Le directeur de l’équipe Williams, James Vowles, a partagé ses explications concernant l’incident des drapeaux bleus qui a impliqué Carlos Sainz et Oscar Piastri lors du Grand Prix de Hongrie. Vowles a admis la responsabilité de l’équipe dans cet épisode tout en soulignant la défaillance du système automatisé de drapeaux bleus de la FIA comme un facteur clé dans l’erreur.

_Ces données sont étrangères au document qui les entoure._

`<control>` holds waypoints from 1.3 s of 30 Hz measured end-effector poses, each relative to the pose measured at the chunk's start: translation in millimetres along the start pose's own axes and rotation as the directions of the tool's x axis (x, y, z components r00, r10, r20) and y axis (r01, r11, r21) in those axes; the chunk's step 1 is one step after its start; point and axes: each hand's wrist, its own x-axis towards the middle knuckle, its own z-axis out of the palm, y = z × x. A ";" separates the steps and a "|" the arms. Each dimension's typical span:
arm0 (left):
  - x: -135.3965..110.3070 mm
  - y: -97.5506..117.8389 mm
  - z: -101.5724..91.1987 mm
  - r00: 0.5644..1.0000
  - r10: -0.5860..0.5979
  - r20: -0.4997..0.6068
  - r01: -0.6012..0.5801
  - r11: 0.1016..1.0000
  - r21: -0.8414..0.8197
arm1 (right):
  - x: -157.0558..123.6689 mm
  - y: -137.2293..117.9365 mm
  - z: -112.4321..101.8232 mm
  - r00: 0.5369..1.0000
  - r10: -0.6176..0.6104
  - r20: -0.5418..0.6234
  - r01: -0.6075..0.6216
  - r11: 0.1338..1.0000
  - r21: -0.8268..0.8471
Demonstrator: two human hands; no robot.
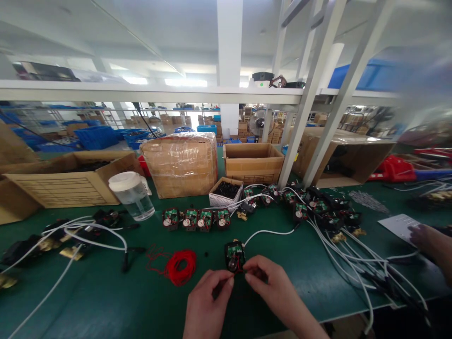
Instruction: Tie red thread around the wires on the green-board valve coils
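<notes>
In front of me lies a small black housing with a green circuit board (233,250), a round part and red wires on it. A white cable (268,231) runs from its top toward the right. My left hand (211,295) pinches at the lower edge of the housing, where thin red wire (238,269) shows. Just right of it, my right hand (265,280) has thumb and forefinger closed at the same red wires; its exact hold is too small to make out. A coil of red wire (181,267) lies to the left.
Several similar board units (197,219) stand in a row behind. A clear jug (132,197), a small box of black parts (226,192) and cardboard boxes (180,165) line the back. White-cabled units (328,214) crowd the right, near another person's hand (429,240).
</notes>
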 end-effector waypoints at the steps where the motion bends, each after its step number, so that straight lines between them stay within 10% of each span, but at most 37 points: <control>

Dans le dernier épisode de l’émission Vowles Verdict, le directeur de Williams a abordé les événements chaotiques qui ont conduit à la collision entre Sainz et Piastri, démystifiant toute accusation de mauvaise foi de la part de Sainz. Vowles a souligné que la situation s’est compliquée en raison d’une défaillance de la technologie de contrôle de course et d’une réaction tardive de Fernando Alonso, qui conduisait juste derrière.

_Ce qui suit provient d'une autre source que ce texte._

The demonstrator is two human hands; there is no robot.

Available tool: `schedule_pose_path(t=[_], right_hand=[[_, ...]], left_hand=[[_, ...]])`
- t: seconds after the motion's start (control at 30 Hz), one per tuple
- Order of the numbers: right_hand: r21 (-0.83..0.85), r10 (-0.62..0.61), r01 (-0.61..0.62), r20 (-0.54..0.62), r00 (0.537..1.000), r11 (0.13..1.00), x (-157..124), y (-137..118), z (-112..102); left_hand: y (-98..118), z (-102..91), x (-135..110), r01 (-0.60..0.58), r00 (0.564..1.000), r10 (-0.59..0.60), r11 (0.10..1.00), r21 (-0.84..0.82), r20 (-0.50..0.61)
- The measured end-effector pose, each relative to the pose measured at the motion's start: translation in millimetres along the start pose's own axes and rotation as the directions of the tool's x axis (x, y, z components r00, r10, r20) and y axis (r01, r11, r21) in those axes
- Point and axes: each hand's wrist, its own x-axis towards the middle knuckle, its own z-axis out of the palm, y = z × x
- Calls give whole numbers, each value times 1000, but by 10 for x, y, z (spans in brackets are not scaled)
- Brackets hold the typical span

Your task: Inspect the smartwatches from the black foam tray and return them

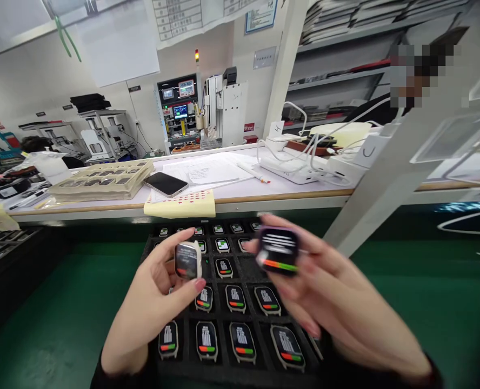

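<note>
My left hand (154,302) pinches a pale-cased smartwatch body (187,260) between thumb and fingers, its screen facing me. My right hand (333,302) holds a second, dark smartwatch body (279,250) with a lit screen showing white bars and a red-green strip; it is blurred. Both hands hover over a black foam tray (260,373) on the green mat, whose pockets hold several more watch bodies with lit screens, such as one watch (236,297) in the middle row.
A raised white shelf (264,197) runs behind the tray, carrying a phone (166,183), a yellow sheet of red stickers (181,205), stacked clear trays (102,181), papers and white chargers with cables (305,167). A slanted white post (386,183) stands to the right. Another person sits at the back right.
</note>
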Motion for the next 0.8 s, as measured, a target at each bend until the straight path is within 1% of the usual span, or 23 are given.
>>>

« Budapest a été un événement frustrant, » a commenté Vowles. « Nous nous sommes retrouvés pris dans un incident avec le leader de la course, et c’est notre responsabilité, pas celle de Carlos à ce moment-là. » Vowles a souligné l’importance d’améliorer les mécanismes de communication en cas de défaillance du système de la FIA.
Le directeur de Williams a clarifié que la confusion est née de l’effondrement du système automatisé de GPS qui gère les drapeaux bleus. Normalement, ce système alerte les pilotes lorsque le leader est à 1,6 seconde et s’active officiellement à 1,2 seconde. Dans ce cas, le système a échoué, obligeant les commissaires à utiliser des drapeaux traditionnels, qui n’ont pas indiqué avec précision quelle position devait céder.

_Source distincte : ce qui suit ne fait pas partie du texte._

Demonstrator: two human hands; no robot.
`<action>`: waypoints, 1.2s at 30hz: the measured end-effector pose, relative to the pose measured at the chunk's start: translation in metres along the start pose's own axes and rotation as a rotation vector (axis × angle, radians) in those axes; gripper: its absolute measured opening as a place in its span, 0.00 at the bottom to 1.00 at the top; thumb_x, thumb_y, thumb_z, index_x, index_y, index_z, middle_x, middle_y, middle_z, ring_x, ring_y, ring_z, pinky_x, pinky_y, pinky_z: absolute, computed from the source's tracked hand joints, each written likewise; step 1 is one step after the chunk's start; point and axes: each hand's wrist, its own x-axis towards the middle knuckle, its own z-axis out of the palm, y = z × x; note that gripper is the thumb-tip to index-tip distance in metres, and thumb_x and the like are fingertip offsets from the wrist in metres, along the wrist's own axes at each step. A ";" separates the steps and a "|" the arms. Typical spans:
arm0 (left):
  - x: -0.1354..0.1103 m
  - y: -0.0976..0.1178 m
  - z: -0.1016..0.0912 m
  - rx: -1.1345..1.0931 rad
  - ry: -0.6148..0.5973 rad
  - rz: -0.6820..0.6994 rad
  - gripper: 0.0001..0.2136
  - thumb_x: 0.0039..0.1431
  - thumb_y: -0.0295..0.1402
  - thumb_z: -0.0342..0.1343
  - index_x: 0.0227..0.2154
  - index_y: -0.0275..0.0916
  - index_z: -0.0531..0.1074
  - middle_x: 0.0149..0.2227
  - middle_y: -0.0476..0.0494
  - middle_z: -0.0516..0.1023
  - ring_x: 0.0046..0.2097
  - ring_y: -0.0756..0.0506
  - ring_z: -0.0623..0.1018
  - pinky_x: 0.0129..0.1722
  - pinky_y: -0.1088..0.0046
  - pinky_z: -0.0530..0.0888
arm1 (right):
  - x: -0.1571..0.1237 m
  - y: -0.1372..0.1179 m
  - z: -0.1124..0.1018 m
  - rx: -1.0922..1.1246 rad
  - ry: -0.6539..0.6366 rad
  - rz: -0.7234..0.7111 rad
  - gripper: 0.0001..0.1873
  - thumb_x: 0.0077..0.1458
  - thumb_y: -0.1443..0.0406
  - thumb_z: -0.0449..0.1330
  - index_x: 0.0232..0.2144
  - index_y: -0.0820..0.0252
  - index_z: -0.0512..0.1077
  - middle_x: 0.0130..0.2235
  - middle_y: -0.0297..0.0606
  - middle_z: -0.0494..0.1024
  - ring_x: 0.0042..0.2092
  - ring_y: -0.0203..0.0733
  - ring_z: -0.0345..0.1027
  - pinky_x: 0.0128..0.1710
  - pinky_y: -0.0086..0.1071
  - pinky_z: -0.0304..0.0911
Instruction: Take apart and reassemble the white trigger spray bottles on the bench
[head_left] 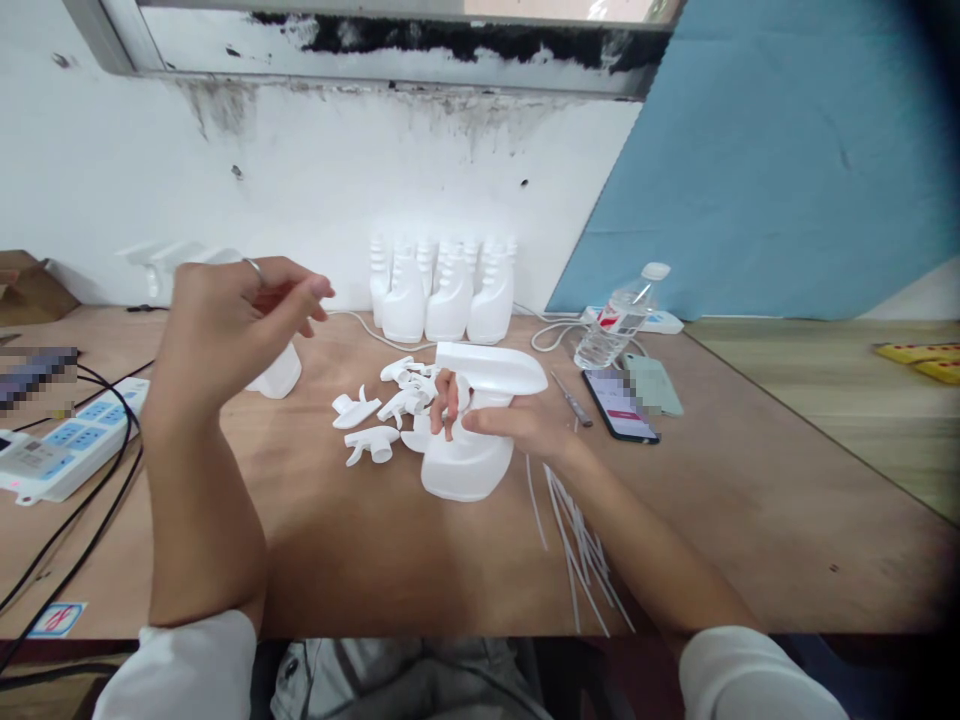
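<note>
My left hand (240,320) is raised above the table at the left, fingers loosely bent, thumb apart, nothing visible in it. Behind it show the base of a white bottle (277,374) and some white sprayer heads (180,255). My right hand (517,422) has its fingers curled round a white plastic spray bottle (469,468) in the middle of the table. A second white bottle (495,368) lies on its side just behind these fingers. Left of the hand lie several loose white trigger sprayer heads (373,443). Thin white dip tubes (581,550) lie beneath my right forearm.
Several white bottles (448,295) stand against the wall. At right are a clear water bottle (615,325), a phone (619,405), a pale green item (654,382) and a slim pointed tool (572,402). A power strip (82,440) with black cables (112,478) is at left.
</note>
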 end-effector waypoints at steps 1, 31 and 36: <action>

Vowles a expliqué qu’à des moments clés, les lumières bleues fonctionnaient sans préciser quel conducteur devait abandonner sa position. Cela a compliqué la situation, car Sainz n’a pas été correctement informé que Piastri était sur le point d’attaquer.
Après l’incident, Sainz a reçu une pénalité de cinq secondes et a terminé la course à la 18e position, tandis que Piastri a dû se retirer en raison d’un problème de boîte de vitesses.